By Girls at Dhabas
We want to note a few things.
1. Arshad Khan’s photograph, recently gone viral on social media as the ‘chaiwala’ is problematic, not because of gender, but because of class. Who we are allowed to take photos of depends very much on who we are and where we come from. Poor people are often made the subject of rich DSLR-brandishing photographers’ city ‘explorations’ — which are no more than voyeuristic ventures that fetishise and romanticise poor classes and their spaces.
It would be different if there was actual engagement (or even an effin selfie), or if this entire episode had gone beyond how stunning the man’s physical features are. Most first articles, however, did not even allow Arshad Khan the dignity of mentioning his name. Even when his photograph went viral, he was relegated to the ‘chaiwala’ — level of class objectification, yaar. Please note that details about his life surfaced much later – probably when media organisations realised, oh hey he’s gone viral, let’s do a follow-up to sell our hits more.
2. Pay attention to the fact that Arshad is Pashtun – blue eyes, white skin, the perfect template of the fetishised white desi man — collectively desired locally, and abroad.

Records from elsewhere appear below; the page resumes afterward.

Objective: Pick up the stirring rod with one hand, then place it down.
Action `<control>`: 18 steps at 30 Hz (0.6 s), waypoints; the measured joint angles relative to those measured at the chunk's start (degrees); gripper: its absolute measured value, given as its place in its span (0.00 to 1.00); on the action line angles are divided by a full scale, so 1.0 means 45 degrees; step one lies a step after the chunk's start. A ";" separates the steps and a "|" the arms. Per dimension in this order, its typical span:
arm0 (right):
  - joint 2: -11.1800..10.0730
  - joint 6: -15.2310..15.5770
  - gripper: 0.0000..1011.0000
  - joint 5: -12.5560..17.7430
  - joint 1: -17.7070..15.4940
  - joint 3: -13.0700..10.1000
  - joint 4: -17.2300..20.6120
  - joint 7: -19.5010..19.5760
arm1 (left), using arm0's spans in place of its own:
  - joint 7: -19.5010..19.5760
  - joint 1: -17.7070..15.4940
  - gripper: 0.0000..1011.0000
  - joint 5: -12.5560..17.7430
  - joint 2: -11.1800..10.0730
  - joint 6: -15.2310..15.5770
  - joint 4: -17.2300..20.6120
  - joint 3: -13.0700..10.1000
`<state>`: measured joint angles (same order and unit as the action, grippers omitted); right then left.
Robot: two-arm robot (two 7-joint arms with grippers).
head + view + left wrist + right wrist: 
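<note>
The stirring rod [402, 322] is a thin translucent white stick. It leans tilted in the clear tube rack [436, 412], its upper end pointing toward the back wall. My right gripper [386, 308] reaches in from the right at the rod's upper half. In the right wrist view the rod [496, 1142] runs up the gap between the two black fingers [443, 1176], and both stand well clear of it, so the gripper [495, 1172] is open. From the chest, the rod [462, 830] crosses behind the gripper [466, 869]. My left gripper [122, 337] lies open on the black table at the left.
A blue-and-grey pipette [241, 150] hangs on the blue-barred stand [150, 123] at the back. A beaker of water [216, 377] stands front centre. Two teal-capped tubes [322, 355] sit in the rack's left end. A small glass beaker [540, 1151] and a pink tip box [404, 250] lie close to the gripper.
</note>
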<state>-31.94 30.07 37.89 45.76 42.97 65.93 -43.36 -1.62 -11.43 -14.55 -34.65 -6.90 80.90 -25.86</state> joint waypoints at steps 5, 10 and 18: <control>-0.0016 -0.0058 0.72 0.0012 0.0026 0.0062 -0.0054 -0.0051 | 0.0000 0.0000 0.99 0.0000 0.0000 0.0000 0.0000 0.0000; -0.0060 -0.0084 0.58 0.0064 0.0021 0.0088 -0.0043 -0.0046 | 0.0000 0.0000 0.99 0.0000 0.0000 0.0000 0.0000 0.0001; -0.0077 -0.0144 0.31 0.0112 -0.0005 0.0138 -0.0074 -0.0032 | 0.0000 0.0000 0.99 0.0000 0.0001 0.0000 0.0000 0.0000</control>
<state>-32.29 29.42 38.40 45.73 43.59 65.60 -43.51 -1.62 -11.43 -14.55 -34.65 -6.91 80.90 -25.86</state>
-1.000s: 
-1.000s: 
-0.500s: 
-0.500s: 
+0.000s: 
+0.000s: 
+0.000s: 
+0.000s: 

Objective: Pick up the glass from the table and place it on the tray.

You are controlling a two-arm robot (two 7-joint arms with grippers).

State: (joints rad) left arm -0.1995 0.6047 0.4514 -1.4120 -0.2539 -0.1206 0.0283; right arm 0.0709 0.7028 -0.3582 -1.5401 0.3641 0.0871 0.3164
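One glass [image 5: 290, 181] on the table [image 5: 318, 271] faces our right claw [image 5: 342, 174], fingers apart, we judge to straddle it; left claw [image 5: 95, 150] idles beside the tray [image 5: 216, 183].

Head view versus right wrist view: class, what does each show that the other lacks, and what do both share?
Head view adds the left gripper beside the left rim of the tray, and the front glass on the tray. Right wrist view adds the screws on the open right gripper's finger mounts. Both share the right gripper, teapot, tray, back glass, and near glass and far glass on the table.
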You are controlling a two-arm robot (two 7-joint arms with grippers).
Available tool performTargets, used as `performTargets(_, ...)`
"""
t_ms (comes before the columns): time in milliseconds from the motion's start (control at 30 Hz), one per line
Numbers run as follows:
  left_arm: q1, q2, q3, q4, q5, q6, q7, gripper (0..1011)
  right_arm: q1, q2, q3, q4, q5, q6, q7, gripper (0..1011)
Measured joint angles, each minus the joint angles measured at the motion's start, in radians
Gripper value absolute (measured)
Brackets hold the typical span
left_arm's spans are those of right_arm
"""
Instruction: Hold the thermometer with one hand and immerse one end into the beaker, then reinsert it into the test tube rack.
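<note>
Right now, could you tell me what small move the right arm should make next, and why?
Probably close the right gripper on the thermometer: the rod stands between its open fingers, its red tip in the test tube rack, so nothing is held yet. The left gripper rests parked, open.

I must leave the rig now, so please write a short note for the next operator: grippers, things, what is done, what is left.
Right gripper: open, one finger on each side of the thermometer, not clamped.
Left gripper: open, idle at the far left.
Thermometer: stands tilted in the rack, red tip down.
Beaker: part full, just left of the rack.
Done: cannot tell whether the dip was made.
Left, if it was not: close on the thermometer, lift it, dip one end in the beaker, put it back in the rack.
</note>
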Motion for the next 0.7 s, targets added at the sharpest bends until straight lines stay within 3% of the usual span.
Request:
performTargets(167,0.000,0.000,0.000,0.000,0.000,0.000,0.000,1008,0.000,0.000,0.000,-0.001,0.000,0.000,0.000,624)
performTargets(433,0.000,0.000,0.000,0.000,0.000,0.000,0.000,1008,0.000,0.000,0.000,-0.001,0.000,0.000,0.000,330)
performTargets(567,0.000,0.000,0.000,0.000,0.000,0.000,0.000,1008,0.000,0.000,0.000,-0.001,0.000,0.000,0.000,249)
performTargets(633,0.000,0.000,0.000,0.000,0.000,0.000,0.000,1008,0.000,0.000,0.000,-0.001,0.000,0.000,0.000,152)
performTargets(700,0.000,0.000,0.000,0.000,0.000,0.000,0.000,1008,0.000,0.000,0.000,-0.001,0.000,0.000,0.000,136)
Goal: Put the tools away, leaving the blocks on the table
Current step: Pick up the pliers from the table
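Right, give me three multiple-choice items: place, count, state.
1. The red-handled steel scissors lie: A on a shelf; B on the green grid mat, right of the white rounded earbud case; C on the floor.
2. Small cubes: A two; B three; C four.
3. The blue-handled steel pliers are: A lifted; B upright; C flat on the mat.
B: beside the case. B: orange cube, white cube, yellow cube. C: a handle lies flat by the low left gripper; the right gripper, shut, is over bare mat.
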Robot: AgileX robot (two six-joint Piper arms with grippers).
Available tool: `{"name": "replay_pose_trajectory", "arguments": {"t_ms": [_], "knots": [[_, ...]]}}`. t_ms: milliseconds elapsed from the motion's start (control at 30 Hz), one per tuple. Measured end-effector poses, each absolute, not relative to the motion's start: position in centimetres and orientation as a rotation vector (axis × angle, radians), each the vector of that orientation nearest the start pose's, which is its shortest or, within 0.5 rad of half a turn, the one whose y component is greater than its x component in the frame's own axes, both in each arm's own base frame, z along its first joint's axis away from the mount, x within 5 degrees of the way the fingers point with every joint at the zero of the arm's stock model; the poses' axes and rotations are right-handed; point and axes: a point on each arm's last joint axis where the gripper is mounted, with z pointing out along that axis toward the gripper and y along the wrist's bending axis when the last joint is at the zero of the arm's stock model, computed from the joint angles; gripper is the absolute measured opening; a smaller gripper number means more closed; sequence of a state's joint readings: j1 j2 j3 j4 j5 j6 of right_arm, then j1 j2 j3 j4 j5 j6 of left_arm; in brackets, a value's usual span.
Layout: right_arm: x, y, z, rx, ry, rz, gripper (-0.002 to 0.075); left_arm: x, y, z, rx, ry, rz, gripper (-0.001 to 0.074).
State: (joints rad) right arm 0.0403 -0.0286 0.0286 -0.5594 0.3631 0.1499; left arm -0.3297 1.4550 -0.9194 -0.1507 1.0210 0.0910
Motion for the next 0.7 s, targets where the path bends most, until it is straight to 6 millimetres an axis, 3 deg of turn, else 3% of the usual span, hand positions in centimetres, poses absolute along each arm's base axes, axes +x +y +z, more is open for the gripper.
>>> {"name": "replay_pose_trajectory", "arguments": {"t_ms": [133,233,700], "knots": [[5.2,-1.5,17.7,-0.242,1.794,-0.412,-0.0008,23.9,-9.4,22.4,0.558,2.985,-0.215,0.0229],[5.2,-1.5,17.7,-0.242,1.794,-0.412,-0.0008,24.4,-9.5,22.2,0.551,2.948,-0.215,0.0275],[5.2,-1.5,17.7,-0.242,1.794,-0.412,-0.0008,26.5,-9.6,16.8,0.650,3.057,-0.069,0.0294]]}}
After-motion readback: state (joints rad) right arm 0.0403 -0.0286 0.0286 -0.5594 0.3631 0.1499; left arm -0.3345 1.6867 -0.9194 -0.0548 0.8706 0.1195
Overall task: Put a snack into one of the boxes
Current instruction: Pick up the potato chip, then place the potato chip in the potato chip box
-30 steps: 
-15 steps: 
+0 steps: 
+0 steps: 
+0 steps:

Of course, none of this matters when the Pashtun population is treated as second-class citizens in our country, when Afghan refugees are evacuated, or when Pashtun are used as an excuse, and a site for violence, for the state’s proxy war. Also, who suffers the brunt of all this treatment? Yep, that’s right my feminist friends. Pashtun women. But as long as we can swoon over ’em (from the comfort of our meme screens), sure, they can hang around for eye candy.
3. This is not an incident of sexism. Men’s rights activists, please sit back down. While we’re at it, there is no such thing as reverse sexism. Sexism is a system of oppression that disadvantages the feminine over the masculine, whether through discrimination or otherwise. This is however, an incident of sexualisation.
But men and women are *not* subject to the same consequences of sexualisation. While a man who is objectified may be subject to harassment, he is not put at a threat of *safety* because of his gender. He is not disadvantaged because of his gender. His marriage prospects do not get fucked, his body is not suddenly policed, he does not have his physical safety at risk. A woman, especially a poor woman, if she were subject to the same harassment, if her identity was suddenly revealed to the internet overnight, would dealing with a whole other series of threats.
4. If you saw Arshad on TV, you can pick up on his discomfort. Interviewers asked questions revolving around his overnight fame, nothing of value or engagement. Arshad told Dunya News – LIVE ON TV – that he was sick of people irritating him during work hours, hampering his business. Matlab keh? Is it so difficult to cut out our bullshit fascination, and treat someone like a person?
We call on media to start giving a crap when the object of your “news” is uncomfortable and seems practically harassed. He’s supposed to be “taking it like a man” – i.e not voicing the fact that he’s not comfortable with all this sexual attention. This is due to gender expectations. Where did this gender expectation for men to always want sexual attention and never feel vulnerable come from? From the patriarchy. Not from feminism.
We’re not going to speak for him and say whether he does or doesn’t feel violated, we’re just saying there’s no space in the narrative for him to say so if he DOES feel violated.
Also, a little kick to Mangobaaz and all those ‘data driven’ companies: You you made him a trending topic hence the brouhaha. To say you follow the trends is just BS. You have a hand in making them too.
5. Once again: The harassment Arshad has been subjected to, whether by the media or fans, and the disgusting manner in which he is being treated, is because of his class.
Quick question – out of the number of people who showed up at his stall the next day, whether to take a selfie or check him out (cause they certainly didn’t buy his chai or help his business), how many would have done the same if he was an upper class man? Show up at his workplace, the next morning?
The fact is: rich people consider poor people to be easy access. Whether it is to take a photograph of them to share with the whole world, whether to use them as a reference point to discuss sexual objectification and harassment.
6. “It’s just a picture yaar. Why are you going on about the war and fetishisation?”
Come on, yaar. The personal is political yaar.